W sobotę zakończył się w Olsztynie 6. Ogólnopolski Festiwal Filmu Niezależnego Okno. Główną nagrodę otrzymała Agnieszka Kozaczka-Gralak za film „Prorok”. - Profesjonaliści zaczęli gnuśnieć. Zamknęli się w salonach i zaczęli lekceważyć amatorów, a ci ich przeskoczyli. - z Wiolettą Machniewską, dyrektor Ogólnopolskiego Festiwalu Filmu Niezależnego Okno rozmawia Anna Krajkowska.
Festiwal Okno krąży po Polsce. Odbywał się już w Ełku, Pszczynie i Warszawie, tym razem zawitał do Olsztyna. Jak Pani ocenia tegoroczną edycję?
Tak, festiwal wędruje. Zależy nam bowiem, żeby jak największa publiczność lokalna miała do niego dostęp.
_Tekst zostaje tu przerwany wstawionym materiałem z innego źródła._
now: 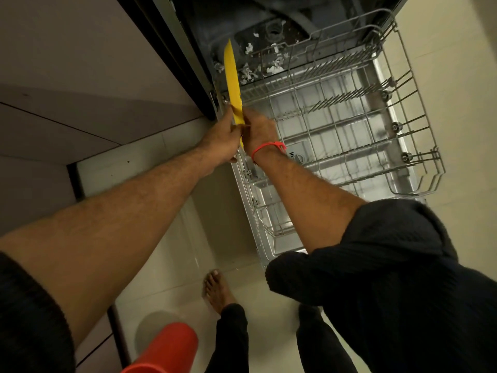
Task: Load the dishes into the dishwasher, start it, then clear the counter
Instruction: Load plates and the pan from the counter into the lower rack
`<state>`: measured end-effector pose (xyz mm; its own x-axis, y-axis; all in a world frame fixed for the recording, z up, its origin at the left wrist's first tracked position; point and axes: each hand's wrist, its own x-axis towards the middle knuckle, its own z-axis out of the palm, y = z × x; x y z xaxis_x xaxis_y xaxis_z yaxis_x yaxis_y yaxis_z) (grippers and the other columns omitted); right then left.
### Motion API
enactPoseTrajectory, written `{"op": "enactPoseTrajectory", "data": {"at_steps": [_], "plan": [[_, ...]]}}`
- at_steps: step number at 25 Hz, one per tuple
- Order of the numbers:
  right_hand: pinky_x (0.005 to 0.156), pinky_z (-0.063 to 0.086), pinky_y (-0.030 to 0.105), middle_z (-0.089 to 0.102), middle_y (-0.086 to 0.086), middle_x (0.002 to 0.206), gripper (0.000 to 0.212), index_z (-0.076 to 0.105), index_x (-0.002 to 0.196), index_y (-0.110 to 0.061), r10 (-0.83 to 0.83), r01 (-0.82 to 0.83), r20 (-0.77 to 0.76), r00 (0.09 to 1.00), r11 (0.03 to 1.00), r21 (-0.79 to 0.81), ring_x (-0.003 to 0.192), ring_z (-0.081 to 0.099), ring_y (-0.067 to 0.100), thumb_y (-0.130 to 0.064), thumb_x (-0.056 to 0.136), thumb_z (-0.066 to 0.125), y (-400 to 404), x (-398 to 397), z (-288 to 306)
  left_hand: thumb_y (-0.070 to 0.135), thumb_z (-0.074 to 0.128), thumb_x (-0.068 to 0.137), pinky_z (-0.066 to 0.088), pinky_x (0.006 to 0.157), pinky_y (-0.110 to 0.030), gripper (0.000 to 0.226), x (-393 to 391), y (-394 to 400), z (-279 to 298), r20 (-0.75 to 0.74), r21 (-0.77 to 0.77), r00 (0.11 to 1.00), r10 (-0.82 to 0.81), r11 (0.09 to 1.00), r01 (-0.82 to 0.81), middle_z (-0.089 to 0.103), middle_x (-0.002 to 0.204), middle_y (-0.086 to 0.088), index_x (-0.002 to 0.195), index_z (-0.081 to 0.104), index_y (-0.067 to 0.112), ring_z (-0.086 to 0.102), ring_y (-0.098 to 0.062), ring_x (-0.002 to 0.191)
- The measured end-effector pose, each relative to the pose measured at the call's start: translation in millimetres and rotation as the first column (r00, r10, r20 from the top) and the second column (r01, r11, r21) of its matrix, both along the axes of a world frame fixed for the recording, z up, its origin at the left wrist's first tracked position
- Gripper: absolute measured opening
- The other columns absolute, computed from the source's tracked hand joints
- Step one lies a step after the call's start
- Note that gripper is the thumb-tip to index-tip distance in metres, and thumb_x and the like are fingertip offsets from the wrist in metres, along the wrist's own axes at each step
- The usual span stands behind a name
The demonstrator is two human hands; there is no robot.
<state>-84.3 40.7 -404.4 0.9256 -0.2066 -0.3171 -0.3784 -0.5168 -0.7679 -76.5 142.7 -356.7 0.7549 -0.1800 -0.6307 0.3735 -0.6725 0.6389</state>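
Note:
A yellow plate point(231, 76) stands on edge at the left rim of the pulled-out lower dishwasher rack point(349, 125). My left hand point(222, 135) and my right hand point(259, 130) both grip the plate's near edge, one on each side. The grey wire rack holds no dishes that I can see. It rests over the open dishwasher door point(262, 211). Behind it, the dark tub point(242, 20) has white scraps around its filter.
A red cup point(166, 348) sits at the bottom of the view, close to the camera. Dark cabinet fronts point(80, 76) run along the left. My bare foot point(215, 289) stands on the pale tiled floor beside the door.

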Motion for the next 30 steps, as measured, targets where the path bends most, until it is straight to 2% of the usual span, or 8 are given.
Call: {"op": "enactPoseTrajectory", "data": {"at_steps": [2,5,10,15,19,23,26,30], "plan": [[0.075,0.057,0.041,0.07,0.01,0.092,0.024,0.067,0.11,-0.011,-0.067,0.066,0.046,0.997,0.998,0.022,0.084,0.065,0.026,-0.003,0.092,0.054,1,-8,7,0.034,0.038,0.108,0.061,0.068,-0.034,0.038,-13,2,1,0.049,-0.059,0.998,0.032,0.998,-0.029,0.064,0.115,-0.001,0.145,0.039,0.042,0.068,-0.021,0.106],[0.071,0.055,0.039,0.071,0.005,0.092,0.023,0.067,0.108,-0.013,-0.137,0.13,0.209,0.968,0.99,0.047,0.085,0.066,0.024,-0.007,0.09,0.055,6,-43,27,0.041,0.03,0.11,0.049,0.096,-0.018,0.044,-35,-1,16,0.228,-0.142,0.948,0.222,0.971,-0.193,0.055,0.131,0.017,0.152,0.039,0.031,0.056,0.001,0.115],[0.078,0.048,0.038,0.071,0.003,0.101,0.031,0.067,0.115,-0.011,0.004,0.034,0.374,0.927,0.995,-0.095,0.087,0.061,0.03,-0.002,0.09,0.052,-23,-143,45,0.081,0.032,0.091,0.062,0.059,-0.044,0.073,-64,-13,39,-0.14,-0.333,0.774,0.618,0.706,-0.624,0.067,0.127,0.0,0.143,0.051,0.033,0.076,-0.021,0.09],[0.077,0.045,0.045,0.07,0.002,0.106,0.039,0.072,0.111,-0.015,0.081,0.03,0.364,0.928,0.956,-0.29,0.09,0.059,0.035,-0.003,0.085,0.045,-93,-198,41,0.033,0.052,0.099,0.06,0.06,-0.053,0.052,-101,-32,36,-0.3,-0.263,0.599,0.742,0.539,-0.8,0.063,0.115,-0.013,0.148,0.036,0.029,0.076,-0.033,0.072],[0.085,0.048,0.047,0.073,-0.001,0.109,0.033,0.073,0.106,-0.016,0.134,-0.068,0.346,0.929,0.978,-0.197,0.098,0.065,0.03,-0.004,0.088,0.049,-109,-231,37,0.025,0.047,0.094,0.061,0.06,-0.054,0.049,-134,-28,36,-0.081,-0.235,0.727,0.682,0.696,-0.679,0.06,0.12,-0.007,0.143,0.049,0.032,0.07,-0.038,0.092],[0.09,0.053,0.049,0.073,0.002,0.116,0.031,0.069,0.119,-0.016,0.172,-0.129,0.292,0.941,0.978,-0.163,0.102,0.069,0.023,-0.006,0.092,0.058,-66,-274,39,0.043,0.045,0.086,0.061,0.073,-0.05,0.054,-138,-14,44,0.196,-0.065,0.877,0.439,0.898,-0.435,0.067,0.092,0.008,0.138,0.052,0.049,0.069,-0.023,0.088],[0.082,0.058,0.049,0.072,0.009,0.117,0.035,0.065,0.126,-0.011,0.011,-0.014,0.199,0.98,1.0,0.013,0.099,0.07,0.032,-0.003,0.094,0.054,-46,-292,33,0.042,0.046,0.093,0.063,0.066,-0.047,0.051,-142,-24,45,0.093,-0.054,0.932,0.35,0.936,-0.347,0.071,0.097,0.005,0.142,0.044,0.058,0.073,-0.026,0.086],[0.074,0.058,0.047,0.074,0.015,0.106,0.036,0.067,0.126,-0.012,-0.069,0.064,0.068,0.995,0.996,0.069,0.086,0.071,0.035,-0.008,0.094,0.049,-42,-283,17,0.037,0.044,0.103,0.062,0.056,-0.037,0.052,-139,-36,37,0.031,0.0,0.942,0.334,0.943,-0.334,0.067,0.11,0.001,0.153,0.032,0.049,0.072,-0.024,0.093]]}}
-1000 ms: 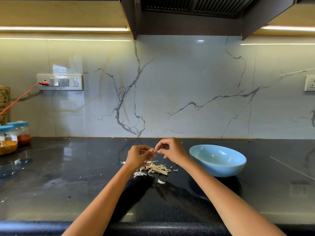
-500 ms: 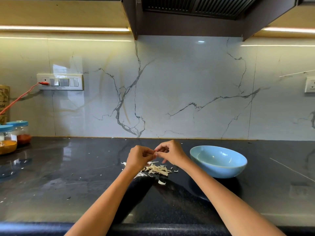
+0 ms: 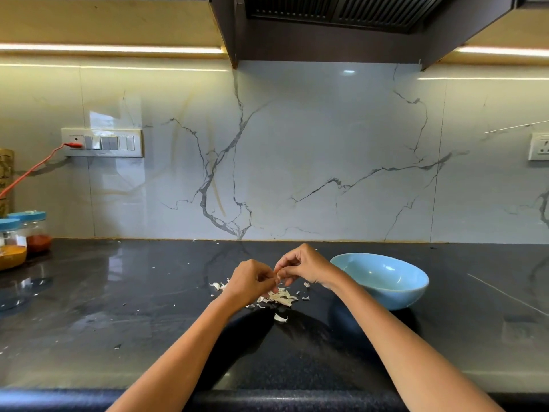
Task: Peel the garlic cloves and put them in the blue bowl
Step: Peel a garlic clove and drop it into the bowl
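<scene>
My left hand (image 3: 251, 282) and my right hand (image 3: 303, 264) meet fingertip to fingertip above the dark counter. Between them they pinch a small garlic clove (image 3: 278, 274), mostly hidden by the fingers. Below the hands lies a pile of pale garlic skins (image 3: 280, 297), with one loose piece (image 3: 280, 318) nearer to me. The blue bowl (image 3: 383, 281) stands just right of my right wrist; no cloves show in the part of its inside that I see.
Two blue-lidded spice jars (image 3: 35, 231) stand at the far left by the marble wall. A red cable (image 3: 32, 169) runs to the switch plate. Small skin flecks dot the black countertop (image 3: 118, 307). The counter's front edge runs along the bottom.
Both hands have stayed together over the skin pile, sinking slightly towards the counter. The fingers keep working at the clove; the bowl has not moved.
</scene>
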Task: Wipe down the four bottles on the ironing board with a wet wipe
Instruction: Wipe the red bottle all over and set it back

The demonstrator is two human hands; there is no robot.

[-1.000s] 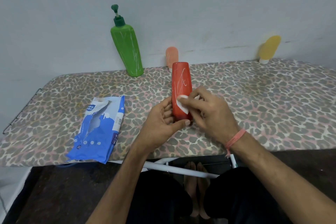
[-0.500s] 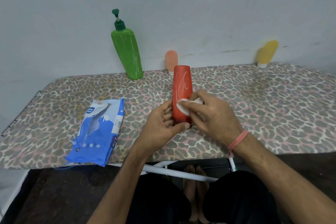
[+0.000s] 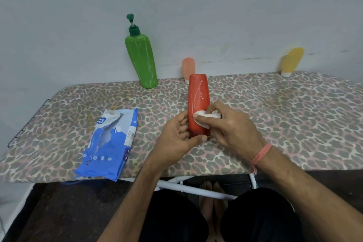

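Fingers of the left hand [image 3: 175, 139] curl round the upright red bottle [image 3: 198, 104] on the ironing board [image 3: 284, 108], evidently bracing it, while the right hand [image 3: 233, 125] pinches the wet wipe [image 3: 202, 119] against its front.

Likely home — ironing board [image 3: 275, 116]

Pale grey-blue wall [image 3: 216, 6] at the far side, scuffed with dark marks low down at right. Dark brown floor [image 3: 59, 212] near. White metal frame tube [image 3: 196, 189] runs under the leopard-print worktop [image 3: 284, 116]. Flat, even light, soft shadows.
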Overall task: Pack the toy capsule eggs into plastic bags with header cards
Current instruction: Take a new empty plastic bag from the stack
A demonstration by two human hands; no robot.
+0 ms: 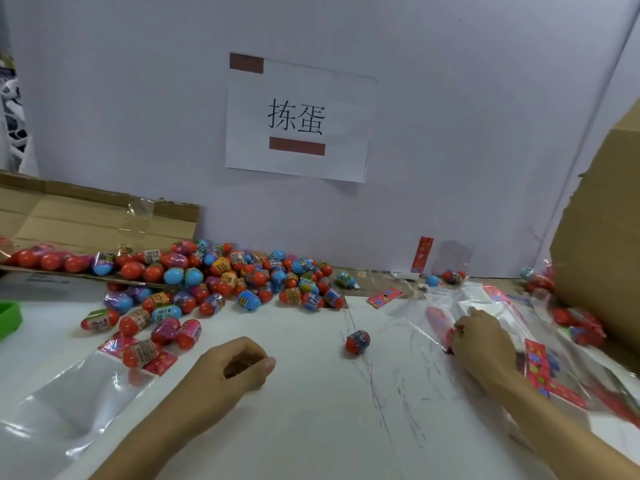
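Note:
A heap of red, blue and purple capsule eggs (221,278) lies across the back of the white table (304,410). One lone egg (357,341) sits in the middle. My left hand (235,368) hovers over the table with fingers loosely curled, holding nothing. My right hand (481,337) pinches the red header card of a clear plastic bag (440,320) on a stack of bags at the right. Another clear bag (86,393) with a red header card lies at the left, an egg (140,353) resting on its header.
An open cardboard tray (86,216) holding eggs sits at back left, a tall cardboard box (602,237) at right. Loose header cards (385,296) and bagged eggs (578,327) lie near the box. A green object (8,317) is at the left edge. A paper sign (298,116) hangs on the wall.

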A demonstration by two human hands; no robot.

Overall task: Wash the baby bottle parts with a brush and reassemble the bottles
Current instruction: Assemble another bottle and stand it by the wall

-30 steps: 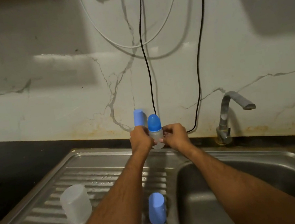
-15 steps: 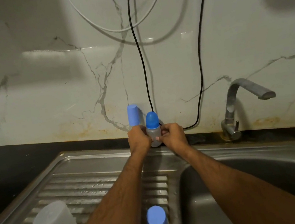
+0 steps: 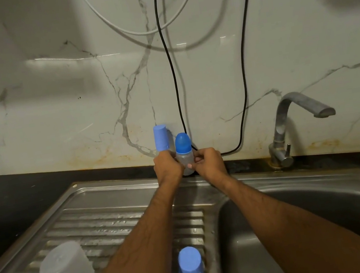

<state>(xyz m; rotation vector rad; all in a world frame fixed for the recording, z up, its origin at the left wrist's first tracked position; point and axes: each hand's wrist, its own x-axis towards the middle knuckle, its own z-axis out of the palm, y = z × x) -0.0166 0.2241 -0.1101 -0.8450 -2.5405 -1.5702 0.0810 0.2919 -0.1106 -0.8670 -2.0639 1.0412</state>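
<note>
steel sink (image 3: 117, 192), glossy marble wall (image 3: 54, 107)

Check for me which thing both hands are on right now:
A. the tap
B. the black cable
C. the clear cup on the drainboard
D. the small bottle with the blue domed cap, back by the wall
D: the left hand and right hand hold the clear body of the small bottle between them, at the wall.

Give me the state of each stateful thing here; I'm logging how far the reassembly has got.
Held bottle: upright, blue cap on, gripped by both hands.
Left hand: grips the bottle.
Right hand: pinches the bottle.
Second capped bottle: upright by the wall.
Near bottle: capped, on the drainboard.
Clear cup: inverted.
Tap: not running.
</note>
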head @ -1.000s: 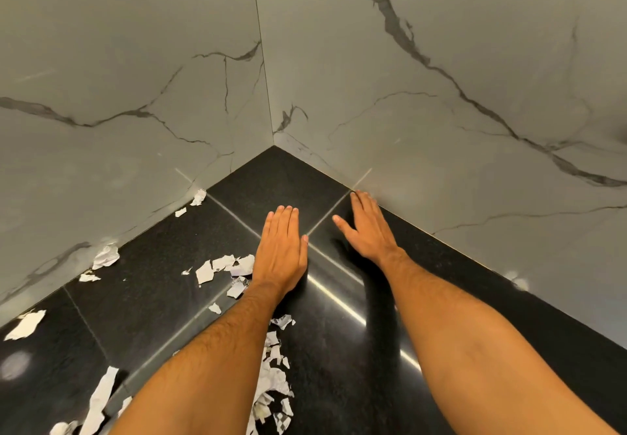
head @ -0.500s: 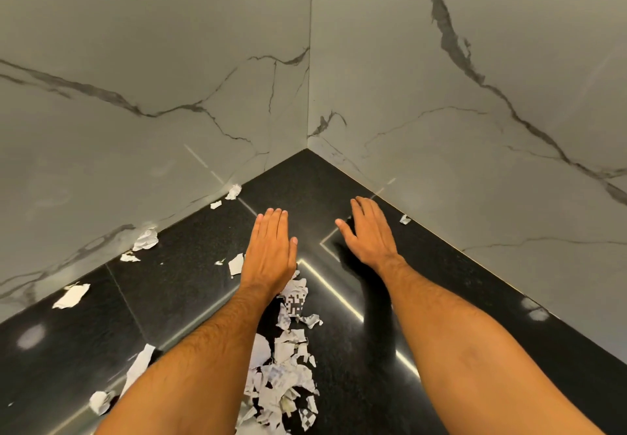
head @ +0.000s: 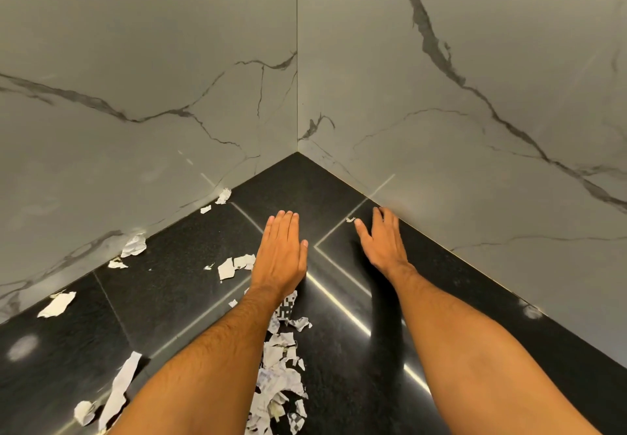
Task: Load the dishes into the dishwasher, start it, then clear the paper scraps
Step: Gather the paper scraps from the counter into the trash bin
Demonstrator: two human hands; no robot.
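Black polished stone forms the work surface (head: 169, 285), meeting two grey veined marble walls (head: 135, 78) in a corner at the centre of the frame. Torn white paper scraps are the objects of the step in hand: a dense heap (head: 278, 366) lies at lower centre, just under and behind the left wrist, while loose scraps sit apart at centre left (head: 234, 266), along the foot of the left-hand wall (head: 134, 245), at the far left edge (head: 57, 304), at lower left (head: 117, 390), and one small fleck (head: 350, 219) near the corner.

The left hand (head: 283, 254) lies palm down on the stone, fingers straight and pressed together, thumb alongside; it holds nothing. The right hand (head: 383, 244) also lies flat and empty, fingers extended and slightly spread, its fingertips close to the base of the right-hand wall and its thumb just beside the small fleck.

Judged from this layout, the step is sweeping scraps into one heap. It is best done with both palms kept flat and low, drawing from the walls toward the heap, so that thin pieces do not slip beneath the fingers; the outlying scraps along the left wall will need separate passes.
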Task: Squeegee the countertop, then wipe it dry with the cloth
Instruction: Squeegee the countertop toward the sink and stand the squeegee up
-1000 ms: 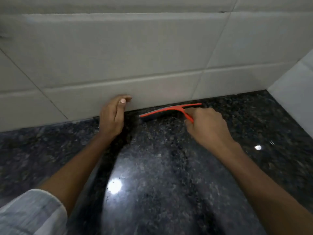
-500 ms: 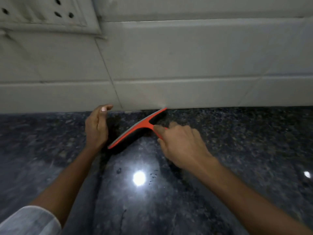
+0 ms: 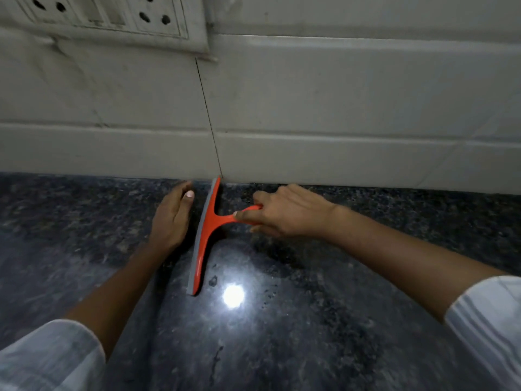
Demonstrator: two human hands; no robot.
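Observation:
An orange squeegee (image 3: 205, 238) with a grey rubber blade rests on the dark speckled granite countertop (image 3: 324, 320). Its blade runs from the wall's foot toward me, its far tip against the tiles. My right hand (image 3: 284, 214) grips the orange handle from the right. My left hand (image 3: 172, 218) stands on its edge on the counter just left of the blade, fingers together and slightly cupped, holding nothing. No cloth is in view.
A white tiled wall (image 3: 338, 108) rises at the counter's back edge. A white socket plate (image 3: 112, 18) sits on the wall at top left. A lamp glare (image 3: 233, 295) and small water drops show on the wet stone near the blade.
The squeegee blade has swung from lying along the wall to pointing toward me, moving left with my right hand. My left hand stays just left of it. The view has shifted left.

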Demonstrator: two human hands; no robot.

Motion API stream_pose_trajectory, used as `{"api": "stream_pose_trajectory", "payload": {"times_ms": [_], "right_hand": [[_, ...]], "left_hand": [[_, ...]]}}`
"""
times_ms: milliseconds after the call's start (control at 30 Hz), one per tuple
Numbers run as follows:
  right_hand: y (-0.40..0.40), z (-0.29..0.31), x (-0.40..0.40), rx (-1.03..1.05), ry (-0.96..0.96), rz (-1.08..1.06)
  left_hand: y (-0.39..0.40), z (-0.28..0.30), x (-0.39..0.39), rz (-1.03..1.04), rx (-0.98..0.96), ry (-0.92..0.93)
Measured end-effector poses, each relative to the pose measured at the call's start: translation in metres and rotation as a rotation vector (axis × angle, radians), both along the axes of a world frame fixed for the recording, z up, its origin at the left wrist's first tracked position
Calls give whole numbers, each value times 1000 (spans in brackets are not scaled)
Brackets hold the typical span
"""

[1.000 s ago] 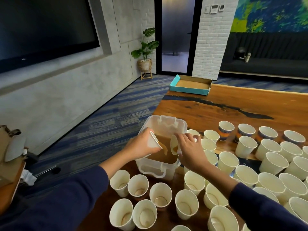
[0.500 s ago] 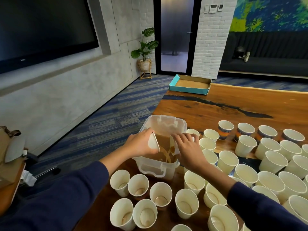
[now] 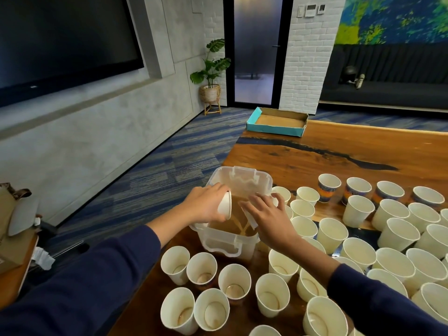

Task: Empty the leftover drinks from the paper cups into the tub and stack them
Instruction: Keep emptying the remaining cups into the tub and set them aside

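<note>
Two paper cups are tipped over the clear plastic tub [image 3: 226, 243] at once. Our left hand [image 3: 202, 206] has its grip closed round one tipped cup [image 3: 225, 205], mouth turned inward over the tub; our right hand [image 3: 268, 218] holds a second tipped cup [image 3: 249, 218] by its side, fingers spread along the wall. We see thin brown streams running from both into the brown liquid already in the tub. That tub sits at the near-left edge of the wooden worktop [image 3: 339, 146]. Upright cups [image 3: 234, 280] stand in front of it with brown residue at the bottom (levels too low to judge), and many more crowd the right side. A few far cups [image 3: 328, 186] carry a blue-and-orange printed band; no lettering is readable. A teal cardboard tray [image 3: 276, 121] lies at the far end.
</note>
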State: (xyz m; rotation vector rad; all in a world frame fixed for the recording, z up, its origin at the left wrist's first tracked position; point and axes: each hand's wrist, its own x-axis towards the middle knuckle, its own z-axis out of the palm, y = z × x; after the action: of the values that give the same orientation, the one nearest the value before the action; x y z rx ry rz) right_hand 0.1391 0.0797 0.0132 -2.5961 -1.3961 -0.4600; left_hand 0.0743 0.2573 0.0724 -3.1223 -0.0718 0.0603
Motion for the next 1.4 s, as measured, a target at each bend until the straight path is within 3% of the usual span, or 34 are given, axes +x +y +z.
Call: {"api": "stream_pose_trajectory", "payload": {"times_ms": [367, 633, 1400], "right_hand": [[-3, -8, -8, -27, -147, 58], [0, -17, -7, -33, -306, 140], [2, -14, -12, -82, -286, 117]], "left_hand": [[0, -17, 2, -99, 366, 113], [-13, -17, 5, -215, 574, 87], [-14, -20, -1, -232, 655, 73]]}}
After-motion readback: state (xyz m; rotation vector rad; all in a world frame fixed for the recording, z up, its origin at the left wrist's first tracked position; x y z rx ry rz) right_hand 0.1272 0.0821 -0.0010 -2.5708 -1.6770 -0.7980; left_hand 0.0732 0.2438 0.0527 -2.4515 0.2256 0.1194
Dla nas to jest bardzo ważne, bo nie chcemy reprezentować żadnego salonowego nurtu, tylko iść do ludzi. Myślę, że to wielka zaleta naszego festiwalu i dobrze się sprawdza. W Olsztynie wydarzenie się bardzo udało. Dopisały filmy i świetna publiczność. Oglądaliśmy filmy nawet do północy, a mimo tak późnej pory, widownia była całkiem spora. Mieszkańcy Olsztyna nam dziękowali za ten festiwal.
Podobały im się filmy?
Tak. Niektórzy przychodzili z ciekawości na festiwal i zostawali. Rozmawiałam z panią, która przyszła, nie zapoznawszy się wcześniej z programem. Była mile zaskoczona filmem o Wojciechu Ziębińskim. Okazało się, że znała tego bohatera i miała okazję zobaczyć dokument o nim. Bardzo się wzruszyła. Przychodzili też nauczyciele, mówili, że chcą pokazać niektóre filmy swoim uczniom w szkołach.
To zatem wielki sukces festiwalu. Zwłaszcza, że jak Pani wielokrotnie podkreślała, festiwal OKNO jest festiwalem otwartym. Tu jednakowe szanse ma profesjonalista i amator.
Od początku nam zależało, aby ten festiwal był otwarty dla wszystkich. I jesteśmy dumni, bo dzięki naszej imprezie dwie osoby zajęły się filmem na poważnie. Pierwsza, to Jolanta Hajdasz, ubiegłoroczna laureatka, druga to Agnieszka Kozaczka-Gralak, tegoroczna tryumfatorka. Przed rokiem przysłała swój pierwszy film, który bardzo się wyróżnił. Zachęciło ją to, by zająć się filmem. I jej tegoroczna produkcja jest doskonała. Utarła nosa profesjonalistom. Ci zaczęli gnuśnieć. Zamknęli się w salonach i zaczęli lekceważyć amatorów, a amatorzy ich przeskoczyli.
Jaki jest ten zwycięski film Agnieszki Kozaczki-Gralak? Czym zachwycił widownię?
To film, jakiego dotąd na festiwalu nie było. Autorka niezwykle połączyła obraz z wierszem. To stworzyło wyjątkową harmonię. Ona wtłoczyła w nas ten film. Mogę powiedzieć, że odbiera się go duszą i ciałem. Coś niesamowitego.
Inne filmy też były dobre?
Jak wspomniałam, projekcje trwały do północy. Jury co rusz zmieniało swojego faworyta. Tak było do samego końca. Filmy stały na wysokim poziomie i pokazywały ciekawe tematy. Bo na naszym festiwalu nie zamykamy się na jakiejś konkretnej tematyce. Mogą być filmy mówiące o historii, ale też pokazujące bieżącą rzeczywistość. Nasz festiwal jest ze wszech miar otwarty.
Jaki jeszcze film zrobił na Pani wrażenie?
To dokument, który otrzymał nagrodę specjalną - „Krok po kroku” Adama Wasiaka. Opowiada on o zajęciach z nurkowania dla osób niepełnosprawnych. Okazuje się, że osoby niepełnosprawne się świetnie czują w wodzie, na równi ze sprawnymi. Wasiak pokazał ludzi, którzy czynią dobro dla drugiego człowieka. I o to też chodzi w naszym festiwalu. Naszą ideą jest dawać od ludzi – reżyserów, innym ludziom – widzom.